Why it's overkill (sometimes):

  • Adds boilerplate (DI, ViewModel factory).
  • Harder to test in isolation without mocking frameworks.

4) Common Mistake: ViewModel for "screen-local" state

❌ BAD: Over-engineering with ViewModel for a toggle

// ❌ BAD: Using ViewModel for a simple toggle that doesn't need to survive rotation?
// Maybe. But if it's just "isDialogOpen", maybe local is fine.
class MyViewModel : ViewModel() {
    val isDialogOpen = MutableStateFlow(false)
}
 
@Composable
fun MyScreen(viewModel: MyViewModel = viewModel()) {
    val isOpen by viewModel.isDialogOpen.collectAsState()
 
    if (isOpen) {
        MyDialog(onDismiss = { viewModel.isDialogOpen.value = false })
    }
}

Is this bad? Not necessarily.

  • If you want the dialog to stay open during rotation → ViewModel is correct.
  • If you don't care about rotation → remember { mutableStateOf(false) } is simpler.

Rule of thumb: Ask yourself: "Do I care if this value resets on rotation?"

  • Yes → ViewModel (or rememberSaveable).
  • Noremember { ... }.

5) Hybrid Approach: StateHolder inside ViewModel

For complex screens, you can still use a StateHolder class, but host it inside a ViewModel.
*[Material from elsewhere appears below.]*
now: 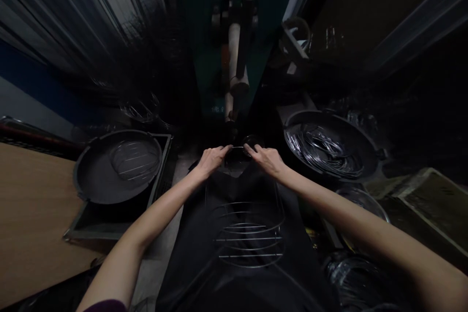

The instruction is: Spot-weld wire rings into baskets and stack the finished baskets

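- Dark cloth (197, 263), smooth with a slight sheen, fills the bottom of the view, and the wire frame (248, 234) lies on it between the two bare forearms
- Thin bright metal makes up the wire frame: round hoops crossed by straight bars at the near end, with side wires running up to the hands
- Its long axis points straight away from the person, toward a dim upright machine (237, 58) in a dark, cluttered workroom
- Left hand (211, 160) and right hand (266, 160) meet at the frame's far end, fingers narrow and pinched on its top wire
- Off to the left, a pale wooden board (29, 204) lies beside a round dark basin (91, 180) that holds another wire piece (135, 158)
- Off to the right, a second dark basin (365, 151) holds loose, shiny wire rings (321, 148)
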`<state>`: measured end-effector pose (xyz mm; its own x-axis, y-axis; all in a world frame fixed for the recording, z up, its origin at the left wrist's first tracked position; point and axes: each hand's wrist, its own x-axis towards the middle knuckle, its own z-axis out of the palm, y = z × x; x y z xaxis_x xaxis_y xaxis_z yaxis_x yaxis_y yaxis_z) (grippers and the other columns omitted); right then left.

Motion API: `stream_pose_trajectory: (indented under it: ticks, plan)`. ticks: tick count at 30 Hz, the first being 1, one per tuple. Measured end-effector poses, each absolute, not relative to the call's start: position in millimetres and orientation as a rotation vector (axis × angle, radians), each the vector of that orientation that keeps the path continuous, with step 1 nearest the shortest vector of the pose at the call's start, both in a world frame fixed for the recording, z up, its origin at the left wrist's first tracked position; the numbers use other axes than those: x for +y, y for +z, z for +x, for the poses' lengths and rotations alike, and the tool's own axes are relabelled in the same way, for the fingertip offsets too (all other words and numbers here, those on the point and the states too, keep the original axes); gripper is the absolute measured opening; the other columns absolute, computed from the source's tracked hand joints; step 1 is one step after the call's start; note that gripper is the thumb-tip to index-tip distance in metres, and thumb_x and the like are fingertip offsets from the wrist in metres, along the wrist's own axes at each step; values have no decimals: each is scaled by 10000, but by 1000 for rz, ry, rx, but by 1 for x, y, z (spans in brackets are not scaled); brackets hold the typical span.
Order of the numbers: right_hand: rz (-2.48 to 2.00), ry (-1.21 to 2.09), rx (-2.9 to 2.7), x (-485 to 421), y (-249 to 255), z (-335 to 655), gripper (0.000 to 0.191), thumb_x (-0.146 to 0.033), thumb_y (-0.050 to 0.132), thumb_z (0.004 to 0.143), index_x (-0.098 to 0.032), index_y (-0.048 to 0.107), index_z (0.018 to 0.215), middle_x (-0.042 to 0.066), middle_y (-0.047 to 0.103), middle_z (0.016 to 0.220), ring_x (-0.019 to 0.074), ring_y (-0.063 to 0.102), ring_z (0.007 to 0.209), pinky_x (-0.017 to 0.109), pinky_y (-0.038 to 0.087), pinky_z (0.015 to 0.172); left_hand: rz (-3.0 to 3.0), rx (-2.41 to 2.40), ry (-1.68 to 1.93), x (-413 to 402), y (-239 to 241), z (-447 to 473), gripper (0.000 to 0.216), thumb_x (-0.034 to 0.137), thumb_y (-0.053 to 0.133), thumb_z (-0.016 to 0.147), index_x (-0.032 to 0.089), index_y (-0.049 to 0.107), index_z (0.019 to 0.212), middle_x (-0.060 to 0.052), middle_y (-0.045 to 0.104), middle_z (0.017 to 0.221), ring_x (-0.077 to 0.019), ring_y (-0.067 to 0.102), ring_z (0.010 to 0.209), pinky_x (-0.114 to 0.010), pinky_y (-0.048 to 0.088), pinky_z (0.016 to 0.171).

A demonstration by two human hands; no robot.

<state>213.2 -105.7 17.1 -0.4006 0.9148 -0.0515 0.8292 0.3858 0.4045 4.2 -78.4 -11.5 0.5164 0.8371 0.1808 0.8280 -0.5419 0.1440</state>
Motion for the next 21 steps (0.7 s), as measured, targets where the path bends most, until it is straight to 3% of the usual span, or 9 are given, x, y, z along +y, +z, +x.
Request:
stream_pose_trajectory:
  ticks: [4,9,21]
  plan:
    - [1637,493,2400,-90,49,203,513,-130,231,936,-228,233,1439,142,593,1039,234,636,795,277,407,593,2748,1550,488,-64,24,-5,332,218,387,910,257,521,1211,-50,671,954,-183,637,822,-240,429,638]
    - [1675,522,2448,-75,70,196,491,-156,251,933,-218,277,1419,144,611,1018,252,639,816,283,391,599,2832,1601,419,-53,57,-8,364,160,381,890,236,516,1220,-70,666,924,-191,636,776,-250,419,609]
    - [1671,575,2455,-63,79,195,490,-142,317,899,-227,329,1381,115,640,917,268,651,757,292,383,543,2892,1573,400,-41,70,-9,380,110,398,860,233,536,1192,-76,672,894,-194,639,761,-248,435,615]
This gives you testability + lifecycle safety.

// State logic encapsulated in a separate class (testable!)
class LoginFormState(
    val username: String = "",
    val password: String = ""
) {
    // Complex validation logic
    val isValid: Boolean
        get() = username.isNotBlank() && password.length >= 8
}
 
// ViewModel hosts the StateHolder
class LoginViewModel : ViewModel() {
    // StateHolder lives here, survives rotation
    val formState = MutableStateFlow(LoginFormState())
}
 
@Composable
fun LoginScreen(viewModel: LoginViewModel = viewModel()) {
    val formState by viewModel.formState.collectAsState()
 
    Button(
        enabled = formState.isValid,
        onClick = { /* login */ }
    ) {
        Text("Login")
    }
}

Benefits:

  • State logic is in a plain Kotlin class (easy to unit test).
  • ViewModel provides lifecycle safety.
  • StateFlow is observable from Compose.

6) Summary Decision Tree

Do I need this state to SURVIVE rotation/configuration change?
│
├─ YES → Do I need to share this state with ANOTHER screen?
│   │
│   ├─ YES → Use ViewModel (+ SavedStateHandle if needed)
│   │
│   └─ NO → Use ViewModel (or rememberSaveable for single screen)
│
└─ NO → Do I need to share this state with another COMPOSABLE in THIS screen?
    │
    ├─ YES → Use `remember { MyStateHolder() }`
    │
    └─ NO → Use local `var` or `mutableStateOf()`

Key Takeaway

Don't default to ViewModel. Use remember { MyStateHolder() } for screen-local, rotation-agnostic state. Promote to ViewModel only when you need lifecycle safety, state sharing, or side-effect triggers.